◆ Exercise objective
Each line of the entries below that holds "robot" is needed, copied in full.

Source records:
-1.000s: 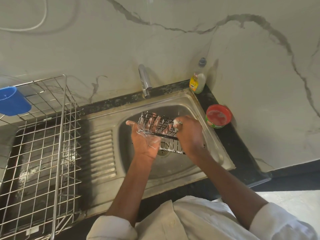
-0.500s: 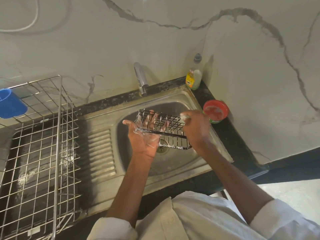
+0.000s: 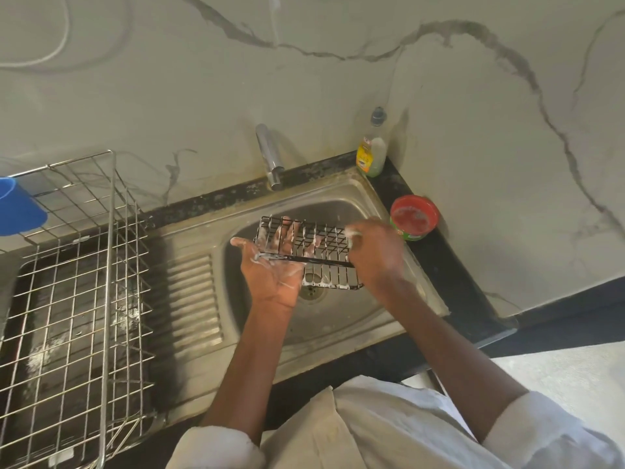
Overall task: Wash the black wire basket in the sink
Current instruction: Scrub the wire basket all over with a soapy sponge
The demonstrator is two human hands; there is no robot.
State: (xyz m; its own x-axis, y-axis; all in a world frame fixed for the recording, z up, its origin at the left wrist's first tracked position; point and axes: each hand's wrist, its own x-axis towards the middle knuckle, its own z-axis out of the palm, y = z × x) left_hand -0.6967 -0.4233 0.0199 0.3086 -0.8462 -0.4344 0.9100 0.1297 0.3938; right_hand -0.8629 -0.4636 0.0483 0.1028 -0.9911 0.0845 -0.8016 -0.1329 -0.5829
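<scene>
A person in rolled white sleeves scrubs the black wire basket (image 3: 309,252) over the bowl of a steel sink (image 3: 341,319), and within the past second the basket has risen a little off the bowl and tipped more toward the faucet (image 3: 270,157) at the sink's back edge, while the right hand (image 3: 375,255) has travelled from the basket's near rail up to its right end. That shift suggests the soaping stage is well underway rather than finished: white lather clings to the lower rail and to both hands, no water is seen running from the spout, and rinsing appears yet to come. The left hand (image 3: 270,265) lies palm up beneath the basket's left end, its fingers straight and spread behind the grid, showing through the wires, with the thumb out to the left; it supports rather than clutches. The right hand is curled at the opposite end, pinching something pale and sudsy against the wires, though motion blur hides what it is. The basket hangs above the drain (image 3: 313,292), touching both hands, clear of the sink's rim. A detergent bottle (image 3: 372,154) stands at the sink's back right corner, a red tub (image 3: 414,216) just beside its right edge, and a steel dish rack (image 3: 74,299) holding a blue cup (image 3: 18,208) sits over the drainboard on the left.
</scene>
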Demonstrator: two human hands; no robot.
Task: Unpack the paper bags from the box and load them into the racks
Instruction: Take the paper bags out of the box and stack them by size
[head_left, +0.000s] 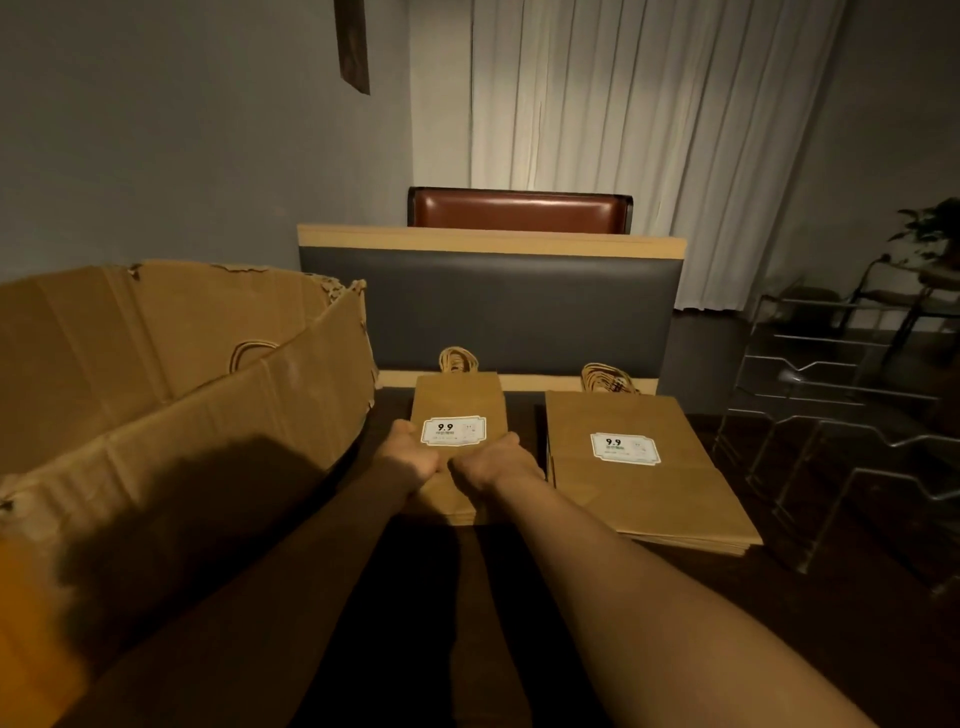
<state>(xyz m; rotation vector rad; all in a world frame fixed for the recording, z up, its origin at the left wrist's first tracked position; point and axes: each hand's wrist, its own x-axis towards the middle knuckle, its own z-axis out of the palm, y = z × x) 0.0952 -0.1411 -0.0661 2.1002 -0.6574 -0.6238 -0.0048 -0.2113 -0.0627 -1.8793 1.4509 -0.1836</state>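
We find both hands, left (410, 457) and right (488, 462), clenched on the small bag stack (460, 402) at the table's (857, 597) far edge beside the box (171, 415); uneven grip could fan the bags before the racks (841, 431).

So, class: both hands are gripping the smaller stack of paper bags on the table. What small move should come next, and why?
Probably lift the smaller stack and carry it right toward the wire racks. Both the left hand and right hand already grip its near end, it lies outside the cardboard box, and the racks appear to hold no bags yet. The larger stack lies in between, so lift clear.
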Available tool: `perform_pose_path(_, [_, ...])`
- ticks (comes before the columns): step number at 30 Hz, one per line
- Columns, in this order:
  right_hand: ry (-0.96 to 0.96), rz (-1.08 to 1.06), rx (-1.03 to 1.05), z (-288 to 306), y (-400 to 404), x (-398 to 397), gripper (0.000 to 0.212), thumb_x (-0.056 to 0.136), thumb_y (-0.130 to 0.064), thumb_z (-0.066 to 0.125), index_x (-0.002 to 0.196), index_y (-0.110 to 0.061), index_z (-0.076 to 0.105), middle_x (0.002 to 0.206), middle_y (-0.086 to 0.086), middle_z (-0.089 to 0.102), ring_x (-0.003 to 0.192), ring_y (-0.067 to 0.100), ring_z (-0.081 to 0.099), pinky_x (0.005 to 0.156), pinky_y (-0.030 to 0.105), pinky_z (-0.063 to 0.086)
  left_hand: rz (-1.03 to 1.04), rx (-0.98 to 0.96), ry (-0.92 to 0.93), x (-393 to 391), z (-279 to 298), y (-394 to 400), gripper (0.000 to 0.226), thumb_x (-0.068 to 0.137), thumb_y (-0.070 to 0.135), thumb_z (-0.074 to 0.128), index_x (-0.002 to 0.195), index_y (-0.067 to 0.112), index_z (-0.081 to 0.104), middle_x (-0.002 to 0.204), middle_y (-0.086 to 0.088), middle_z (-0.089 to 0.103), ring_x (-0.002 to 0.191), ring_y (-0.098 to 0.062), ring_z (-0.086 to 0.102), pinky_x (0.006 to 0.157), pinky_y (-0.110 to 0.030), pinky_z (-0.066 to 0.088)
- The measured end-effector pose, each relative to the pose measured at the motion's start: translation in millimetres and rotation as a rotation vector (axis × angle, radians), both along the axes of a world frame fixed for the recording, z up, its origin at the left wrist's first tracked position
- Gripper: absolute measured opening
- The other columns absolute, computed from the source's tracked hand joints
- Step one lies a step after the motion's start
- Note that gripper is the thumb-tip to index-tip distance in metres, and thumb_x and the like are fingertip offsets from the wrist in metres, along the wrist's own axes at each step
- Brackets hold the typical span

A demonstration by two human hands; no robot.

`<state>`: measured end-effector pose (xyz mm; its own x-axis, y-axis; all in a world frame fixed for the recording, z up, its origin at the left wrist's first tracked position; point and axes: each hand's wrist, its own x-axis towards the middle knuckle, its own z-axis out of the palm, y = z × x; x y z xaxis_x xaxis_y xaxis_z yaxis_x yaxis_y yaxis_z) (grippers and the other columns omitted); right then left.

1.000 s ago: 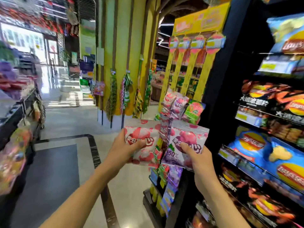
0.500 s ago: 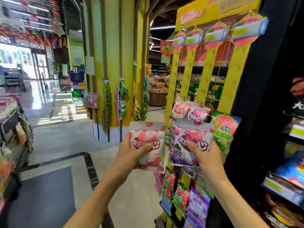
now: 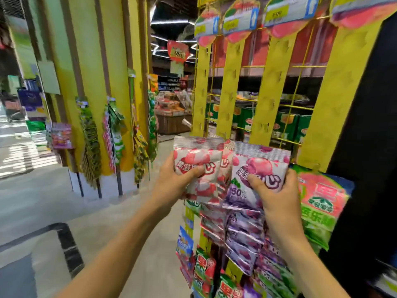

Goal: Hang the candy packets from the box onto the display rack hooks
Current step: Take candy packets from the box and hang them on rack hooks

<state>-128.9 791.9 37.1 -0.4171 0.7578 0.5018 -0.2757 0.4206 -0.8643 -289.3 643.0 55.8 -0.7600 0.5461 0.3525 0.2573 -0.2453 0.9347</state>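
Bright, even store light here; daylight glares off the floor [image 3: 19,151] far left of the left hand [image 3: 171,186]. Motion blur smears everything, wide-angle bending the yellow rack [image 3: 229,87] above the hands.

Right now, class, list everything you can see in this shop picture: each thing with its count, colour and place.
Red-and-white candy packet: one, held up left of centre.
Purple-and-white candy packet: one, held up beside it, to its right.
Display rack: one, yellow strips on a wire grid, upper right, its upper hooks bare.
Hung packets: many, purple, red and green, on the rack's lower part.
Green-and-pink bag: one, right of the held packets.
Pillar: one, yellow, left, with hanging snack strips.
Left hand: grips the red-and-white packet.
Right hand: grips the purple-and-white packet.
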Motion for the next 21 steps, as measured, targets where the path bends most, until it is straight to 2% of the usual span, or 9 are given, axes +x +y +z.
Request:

◆ Response below
The demonstrator is two human hands; there is no robot.
Demonstrator: two human hands; no robot.
A demonstration by two human hands; no robot.

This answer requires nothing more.